If you are a user of PySimpleGUI on Python version 3.4 or 3.5, then please respond to this Issue with a little bit of information about your project. It will help me make an informed decision as well as what can be done to help users move up to Python 3.6.

PySimpleGUI avatar Mar 02 '21 12:03 PySimpleGUI

Maintaining backwards compatibility comes at a significant cost both in terms of your time and complexity of code. Python setup tools allow version pinning to deal with this sort of thing. Why not declare a new major version number and press on with modernization? Anyone still using an older version can pin 4.x.

RhetTbull avatar Mar 03 '21 17:03 RhetTbull

Why not declare a new major version number and press on with modernization?

I wrote quite a bit about this in the issue.

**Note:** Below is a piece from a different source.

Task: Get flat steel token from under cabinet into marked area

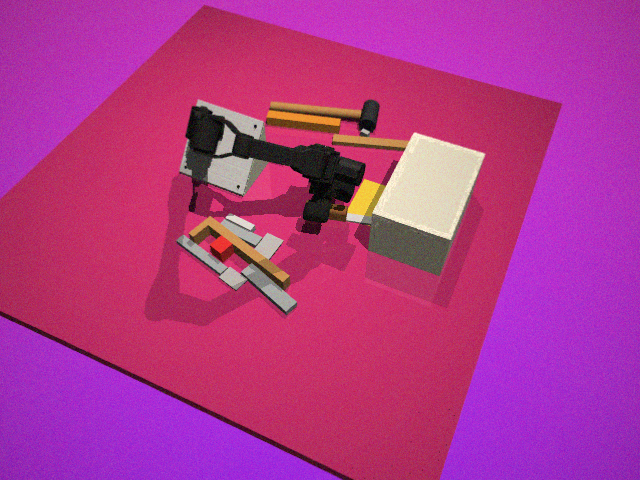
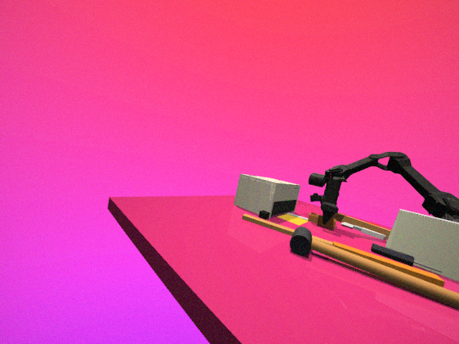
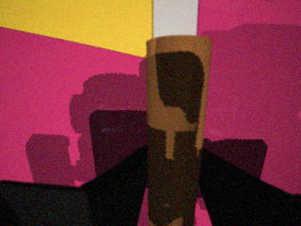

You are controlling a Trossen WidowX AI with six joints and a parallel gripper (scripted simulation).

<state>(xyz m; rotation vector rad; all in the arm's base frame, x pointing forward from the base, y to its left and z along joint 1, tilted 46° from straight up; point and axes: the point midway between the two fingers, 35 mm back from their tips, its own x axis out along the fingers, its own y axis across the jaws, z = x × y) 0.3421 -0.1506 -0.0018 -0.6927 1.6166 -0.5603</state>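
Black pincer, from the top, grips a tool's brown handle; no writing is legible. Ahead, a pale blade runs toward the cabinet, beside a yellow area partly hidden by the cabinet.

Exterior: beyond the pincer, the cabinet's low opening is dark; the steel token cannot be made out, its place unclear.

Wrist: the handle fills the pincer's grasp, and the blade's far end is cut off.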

Do I really need to go into even more detail?

PySimpleGUI avatar Mar 03 '21 18:03 PySimpleGUI

I wrote quite a bit about this in the issue. Do I really need to go into even more detail?

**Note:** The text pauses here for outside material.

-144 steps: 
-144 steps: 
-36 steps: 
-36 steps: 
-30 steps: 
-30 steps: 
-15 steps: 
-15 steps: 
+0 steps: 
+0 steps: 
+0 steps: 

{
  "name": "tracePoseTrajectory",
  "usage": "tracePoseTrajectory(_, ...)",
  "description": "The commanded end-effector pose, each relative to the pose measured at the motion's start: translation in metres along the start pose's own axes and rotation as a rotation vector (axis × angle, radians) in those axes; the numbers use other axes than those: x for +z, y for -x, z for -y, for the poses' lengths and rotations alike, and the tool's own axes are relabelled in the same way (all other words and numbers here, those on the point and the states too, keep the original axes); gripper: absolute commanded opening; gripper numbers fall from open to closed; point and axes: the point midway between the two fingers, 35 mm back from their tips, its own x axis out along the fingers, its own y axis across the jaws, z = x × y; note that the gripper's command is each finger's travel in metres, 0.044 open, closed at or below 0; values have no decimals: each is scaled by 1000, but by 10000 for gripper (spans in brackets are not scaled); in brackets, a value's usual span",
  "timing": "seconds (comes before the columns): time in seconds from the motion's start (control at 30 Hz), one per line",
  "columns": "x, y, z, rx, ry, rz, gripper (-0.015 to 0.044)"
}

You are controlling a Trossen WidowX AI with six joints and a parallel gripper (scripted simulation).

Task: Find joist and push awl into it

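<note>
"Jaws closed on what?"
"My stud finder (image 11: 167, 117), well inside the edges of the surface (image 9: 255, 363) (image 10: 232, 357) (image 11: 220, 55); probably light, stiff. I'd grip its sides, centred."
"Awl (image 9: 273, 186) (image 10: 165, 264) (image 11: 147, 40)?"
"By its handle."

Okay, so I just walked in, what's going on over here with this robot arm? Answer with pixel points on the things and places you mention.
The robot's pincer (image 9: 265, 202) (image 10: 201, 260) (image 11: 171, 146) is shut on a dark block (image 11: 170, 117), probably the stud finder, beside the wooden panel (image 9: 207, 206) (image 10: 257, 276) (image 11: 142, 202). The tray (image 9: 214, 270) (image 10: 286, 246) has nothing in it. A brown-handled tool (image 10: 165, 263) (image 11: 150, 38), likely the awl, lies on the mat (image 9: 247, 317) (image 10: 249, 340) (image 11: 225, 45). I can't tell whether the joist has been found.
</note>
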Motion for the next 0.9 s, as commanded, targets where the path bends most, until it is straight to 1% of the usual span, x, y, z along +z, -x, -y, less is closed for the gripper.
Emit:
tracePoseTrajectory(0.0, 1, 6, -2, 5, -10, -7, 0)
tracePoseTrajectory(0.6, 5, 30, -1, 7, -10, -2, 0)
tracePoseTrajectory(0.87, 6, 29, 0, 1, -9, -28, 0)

Nope, wasn't trying to imply that. I guess as a someone who also maintains several open source projects (albeit with much smaller user base than PySImpleGUI) this is just something I don't see as a huge issue -- the maintainer needs to do what the maintainer needs to do. PySimpleGUI currently works on these old pythons so it's not like you're leaving them in the dust if they don't get new features or bug fixes. My approach would be to upgrade the version and move on. If someone really really cares they can fork the project and backport any fixes. That's the beauty of open source. 3.6 is 4 years old...that seems like a very reasonable target to support. Personally, I draw the line at 3 releases so I currently support 3.7, 3.8, 3.9 but will drop support for 3.7 when 3.10 is released so I can use assignment expressions from 3.8. With virtual environments, it's not hard to deploy multiple python versions for users that need python to run a PySimpleGUI app.

RhetTbull avatar Mar 03 '21 18:03 RhetTbull

Thanks for sharing your strategy/approach for compatibility. It's nice to hear what other projects are doing.

I've got a different strategy which is what I was trying to articulate in the explanation. "The bigger the tent the better" is perhaps the 6-word summary of the approach. I want to be as inclusive as possible.

The purpose of this Issue is to listen to the PySimpleGUI user base that is running older versions of Python. Before making a change that could impact a portion of the user base, I would like to hear from those users.

PySimpleGUI avatar Mar 03 '21 18:03 PySimpleGUI

I've maintained the support of 3.4 and 3.5 largely from the desire to support Raspberry Pi systems. These devices are often slow to be used to run the latest versions of Python. The hardware I use to test all releases of PySimpleGUI runs on a Raspberry Pi.

I'm doing a lot of stuff on Raspberries lately. If you install today the latest version of Raspberry Pi OS, which works on a RPi 0, 1, 2, 3 and 4, it will come out of the box with Python 3.9. The previous version of Raspberry Pi OS (available since 2019 and based on Debian "buster") had Python 3.7.

I love your "The bigger the tent the better" approach, but I think that a 3.6+ tent is still a big one.

Just my 2 cents.

norambna avatar Nov 11 '21 13:11 norambna

I love your "The bigger the tent the better" approach, but I think that a 3.6+ tent is still a big one.

I'm the only person impacted by keeping 3.4 and 3.5 going. The last Pi I bought came with 3.4 loaded. I assume that others are getting the same hardware and software and that they may very well not know or are afraid to upgrade. Everything's a tradeoff as you know. I'm OK with this particular tradeoff and think it's worth the cost.

PySimpleGUI avatar Nov 11 '21 15:11 PySimpleGUI

I like that you guys have opinions and a policy of your own in mind. You're actually thinking through the problem that perhaps most don't spend any time at all thinking about.